Donald Trump claimed he was visiting Kenosha, Wisconsin, on Tuesday to call for unity. What he did was try to keep the rage going that he has stoked for weeks. Deliberately — and most recently with a series of conspiracy-mongering tweets that were false and vicious.
He went to Kenosha with no calls for reconciliation or mediation. His visit and his talk made no effort — zero — to bring "both sides" of good people to the table or even to show his interest. Trump's only aim was to give himself another 30 or so minutes of free re-election TV. Donald Trump, after all, has no empathy — only the cunning of his selfish political instinct.
In Kenosha, he met with police officers and business owners whose properties had been damaged by the unrest. He made no plans to meet with the family of Jacob Blake, the unarmed man whose shooting by police set off the protests. Officers shot Blake in the back as he tried to get into the car where his three children ages 3, 5 and 8 were sitting. Trump didn't call them. And he dismissed that slight by telling reporters earlier that "they wanted to have lawyers involved." How small is this from the man whose campaign makes rally supporters sign forms saying they won't sue Trump or the campaign if they contract COVID-19 at his events?
But Trump has defended Kyle Rittenhouse, the 17-year-old right-wing supporter charged with killing two protesters in Kenosha.
Everything Trump does and says is the polar opposite of what one would do if he really wanted to calm social unrest in Kenosha or Portland, Oregon, or any other city where inequities prompt protests and protests prompt caravans of right-wing counter-protesters and all of that boosts the chances of violence.
Two messages seem clear from Trump's actions:
1) It's OK to protest if you're white. But not OK if you're black. And it's OK to protest if you're a Trump supporter. But not OK if you're not.
Unfortunately, that's not just Trump's view. It's the view promoted by Fox News and too many conservative pundits. And it all boils down to an unhinged fear of not remaining a superior majority. It's about racial insecurity. Maybe that's the magic sauce of Donald Trump: If he's a super rich guy and president of the United States and a bluster-a-minute basket of insecurity, then it can't be so bad if the rest of us white people — especially white men — are also scared silly that we'll be soon be a mi— mi— (oh, no, not that word) minority.
2) Unrest — and the more of it, the better — is perceived by Trump as good for his re-election campaign. Why, then, would he do anything other than reach for the Molotov cocktails?
Meanwhile, back in Kenosha, the mayor had asked the president not to visit just now. The community needs time to heal, the mayor said, but Trump would not consider the request. Asked if he worried his visit could exacerbate tensions, he said, "Well, it could also increase enthusiasm and it could increase love and respect for our country. And that's why I'm going."
"Increase enthusiasm" for whom and what he pointedly did not say.
Maybe he meant the kind of enthusiasm that would bring any city another 600-vehicle "caravan" of Trump supporters with far-right groups like Patriot Prayer that "drove into downtown Portland armed and looking for a fight," according to Oregon Gov. Kate Brown. Before the Trump caravan arrived, the protesters had been numbered at about 100 people.
The caravaners did find a fight, though police are still tight-lipped about exactly what happened. Mace was used. Shots were fired. A member of the Patriot Prayer group was killed.

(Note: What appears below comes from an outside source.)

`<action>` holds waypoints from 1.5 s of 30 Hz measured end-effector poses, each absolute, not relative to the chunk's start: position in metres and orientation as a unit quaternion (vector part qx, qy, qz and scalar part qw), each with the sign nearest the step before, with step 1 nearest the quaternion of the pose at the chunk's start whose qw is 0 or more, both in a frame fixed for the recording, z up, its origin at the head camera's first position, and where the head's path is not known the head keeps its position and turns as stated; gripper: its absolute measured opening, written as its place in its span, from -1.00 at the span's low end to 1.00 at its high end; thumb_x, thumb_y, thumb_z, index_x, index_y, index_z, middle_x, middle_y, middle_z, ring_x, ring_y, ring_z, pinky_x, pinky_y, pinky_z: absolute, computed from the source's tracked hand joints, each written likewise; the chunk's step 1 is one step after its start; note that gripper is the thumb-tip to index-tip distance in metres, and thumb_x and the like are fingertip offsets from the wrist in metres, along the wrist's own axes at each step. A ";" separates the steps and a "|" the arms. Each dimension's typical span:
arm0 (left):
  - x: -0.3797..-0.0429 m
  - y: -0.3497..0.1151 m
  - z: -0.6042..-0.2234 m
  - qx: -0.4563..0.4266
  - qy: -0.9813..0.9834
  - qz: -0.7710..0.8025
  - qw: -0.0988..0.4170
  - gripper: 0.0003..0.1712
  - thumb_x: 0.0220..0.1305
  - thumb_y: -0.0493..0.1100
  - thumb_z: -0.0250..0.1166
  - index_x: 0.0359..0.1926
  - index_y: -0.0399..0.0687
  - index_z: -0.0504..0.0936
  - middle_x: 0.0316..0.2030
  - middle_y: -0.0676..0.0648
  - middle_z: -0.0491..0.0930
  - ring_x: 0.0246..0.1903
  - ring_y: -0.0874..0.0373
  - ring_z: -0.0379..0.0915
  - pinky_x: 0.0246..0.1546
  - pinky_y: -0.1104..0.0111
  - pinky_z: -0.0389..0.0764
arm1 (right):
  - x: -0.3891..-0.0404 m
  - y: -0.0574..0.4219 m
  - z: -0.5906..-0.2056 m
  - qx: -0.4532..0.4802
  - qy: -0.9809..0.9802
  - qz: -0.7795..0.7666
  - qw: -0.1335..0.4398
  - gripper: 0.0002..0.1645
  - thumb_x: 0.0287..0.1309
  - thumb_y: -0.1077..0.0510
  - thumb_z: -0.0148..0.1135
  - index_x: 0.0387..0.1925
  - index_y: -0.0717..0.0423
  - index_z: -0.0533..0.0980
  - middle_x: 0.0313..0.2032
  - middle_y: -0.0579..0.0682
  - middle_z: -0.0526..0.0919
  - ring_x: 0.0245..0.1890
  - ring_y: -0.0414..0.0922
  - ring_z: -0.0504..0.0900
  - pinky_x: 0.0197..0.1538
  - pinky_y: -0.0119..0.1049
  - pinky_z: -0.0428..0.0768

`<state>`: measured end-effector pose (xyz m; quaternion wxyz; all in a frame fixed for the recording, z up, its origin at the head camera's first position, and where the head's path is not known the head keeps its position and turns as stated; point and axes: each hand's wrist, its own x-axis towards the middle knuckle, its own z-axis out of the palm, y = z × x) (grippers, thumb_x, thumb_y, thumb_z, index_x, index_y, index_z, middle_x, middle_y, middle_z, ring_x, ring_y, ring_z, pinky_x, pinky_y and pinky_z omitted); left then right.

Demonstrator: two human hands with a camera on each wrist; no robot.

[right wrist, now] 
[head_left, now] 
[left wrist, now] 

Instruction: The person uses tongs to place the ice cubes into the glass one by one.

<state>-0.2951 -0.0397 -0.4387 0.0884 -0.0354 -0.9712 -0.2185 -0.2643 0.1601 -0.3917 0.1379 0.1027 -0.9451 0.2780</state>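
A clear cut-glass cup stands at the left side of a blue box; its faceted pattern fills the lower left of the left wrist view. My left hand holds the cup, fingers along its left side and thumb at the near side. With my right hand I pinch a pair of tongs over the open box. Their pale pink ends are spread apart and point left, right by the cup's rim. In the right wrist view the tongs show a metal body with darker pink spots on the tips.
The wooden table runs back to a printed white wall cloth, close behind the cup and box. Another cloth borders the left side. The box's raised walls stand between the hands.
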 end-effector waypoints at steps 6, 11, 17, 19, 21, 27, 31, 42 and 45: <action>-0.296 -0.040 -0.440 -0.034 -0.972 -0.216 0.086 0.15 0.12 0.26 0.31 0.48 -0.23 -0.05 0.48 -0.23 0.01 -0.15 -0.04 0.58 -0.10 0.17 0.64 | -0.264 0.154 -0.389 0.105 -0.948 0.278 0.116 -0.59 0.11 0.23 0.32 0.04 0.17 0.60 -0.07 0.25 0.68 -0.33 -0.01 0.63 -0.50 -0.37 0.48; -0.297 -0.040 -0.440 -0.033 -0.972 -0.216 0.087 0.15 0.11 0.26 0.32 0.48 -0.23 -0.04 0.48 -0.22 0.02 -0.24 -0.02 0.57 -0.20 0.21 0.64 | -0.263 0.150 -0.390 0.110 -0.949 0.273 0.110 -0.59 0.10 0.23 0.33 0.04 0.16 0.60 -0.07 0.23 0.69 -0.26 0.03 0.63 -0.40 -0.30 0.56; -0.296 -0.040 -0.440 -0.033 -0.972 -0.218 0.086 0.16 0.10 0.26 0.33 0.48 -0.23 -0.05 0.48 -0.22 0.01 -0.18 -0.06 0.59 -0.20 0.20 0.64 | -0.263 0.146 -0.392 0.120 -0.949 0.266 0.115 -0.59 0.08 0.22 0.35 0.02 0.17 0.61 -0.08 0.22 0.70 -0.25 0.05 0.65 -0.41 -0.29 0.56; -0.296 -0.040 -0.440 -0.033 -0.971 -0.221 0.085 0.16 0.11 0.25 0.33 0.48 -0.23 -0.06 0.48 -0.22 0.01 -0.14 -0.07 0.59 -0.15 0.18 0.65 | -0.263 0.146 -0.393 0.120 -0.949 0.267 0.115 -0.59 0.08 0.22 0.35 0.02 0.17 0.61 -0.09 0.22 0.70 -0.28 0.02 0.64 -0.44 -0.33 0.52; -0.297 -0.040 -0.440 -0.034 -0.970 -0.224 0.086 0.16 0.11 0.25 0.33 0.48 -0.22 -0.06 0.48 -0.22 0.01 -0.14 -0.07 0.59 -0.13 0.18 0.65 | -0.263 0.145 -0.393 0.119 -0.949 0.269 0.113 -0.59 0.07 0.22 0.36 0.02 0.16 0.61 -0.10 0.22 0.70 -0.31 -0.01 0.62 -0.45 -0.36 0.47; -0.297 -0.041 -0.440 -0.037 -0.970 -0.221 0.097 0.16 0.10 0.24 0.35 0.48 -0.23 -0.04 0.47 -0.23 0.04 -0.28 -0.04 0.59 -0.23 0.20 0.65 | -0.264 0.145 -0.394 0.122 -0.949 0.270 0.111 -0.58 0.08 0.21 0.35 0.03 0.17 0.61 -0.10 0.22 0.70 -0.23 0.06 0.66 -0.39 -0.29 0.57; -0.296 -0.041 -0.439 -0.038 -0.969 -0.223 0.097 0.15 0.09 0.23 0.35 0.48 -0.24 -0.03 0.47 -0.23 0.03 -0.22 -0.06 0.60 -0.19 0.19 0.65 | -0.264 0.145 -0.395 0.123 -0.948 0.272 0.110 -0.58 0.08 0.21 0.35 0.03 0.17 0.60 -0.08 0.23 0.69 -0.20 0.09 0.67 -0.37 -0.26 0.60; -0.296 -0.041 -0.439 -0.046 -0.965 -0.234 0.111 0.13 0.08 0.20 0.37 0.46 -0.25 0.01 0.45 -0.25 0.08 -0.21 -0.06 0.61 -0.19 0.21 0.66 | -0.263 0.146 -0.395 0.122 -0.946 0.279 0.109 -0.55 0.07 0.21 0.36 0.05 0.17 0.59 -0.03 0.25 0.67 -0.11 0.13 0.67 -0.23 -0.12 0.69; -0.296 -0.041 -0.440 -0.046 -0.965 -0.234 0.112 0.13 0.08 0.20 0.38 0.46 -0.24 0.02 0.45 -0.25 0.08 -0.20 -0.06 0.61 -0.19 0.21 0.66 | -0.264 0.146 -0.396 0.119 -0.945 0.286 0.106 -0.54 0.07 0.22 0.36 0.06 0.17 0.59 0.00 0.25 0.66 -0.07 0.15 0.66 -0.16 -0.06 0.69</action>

Instead of saying anything presidential — like, everyone just go home and stay home — Trump, in his tweet storm Sunday, seized on the killing as a cudgel against Democratic leaders in Portland, the same city where his administration has deployed unbadged federal officers against the wishes of local officials. Trump portrayed the incident as urban mayhem and the caravaners as "GREAT PATRIOTS!" Never mind that the caravan rolled in from outside the city.
After all, if there isn't any mayhem, how can make his newest re-election pitch?
Speaking of law and order, where does this president get any moral authority to even use that phrase?" He has faced and still faces several credible accusations of illegal misconduct — both before and since taking office. Further, he repeatedly twists federal law enforcement to suit his whims.
But don't assume this is merely our "left" viewpoint: Using unrest as a campaign prop came straight from his longtime political adviser, Kellyanne Conway, as she spoke last week with "Fox & Friends."
She'd been asked to respond to criticism from Democratic presidential nominee Joe Biden and Pete Buttigieg, a former Democratic presidential candidate. Both have said Trump is responsible for societal divisions magnified this summer by the protests over police brutality and racial injustice.
Here was her answer: "The more chaos and anarchy and vandalism and violence reigns, the better it is for the very clear choice on who's best on public safety and law and order," she said.
It was a striking moment. A Trumpite slipped up and told what she perceived as the truth.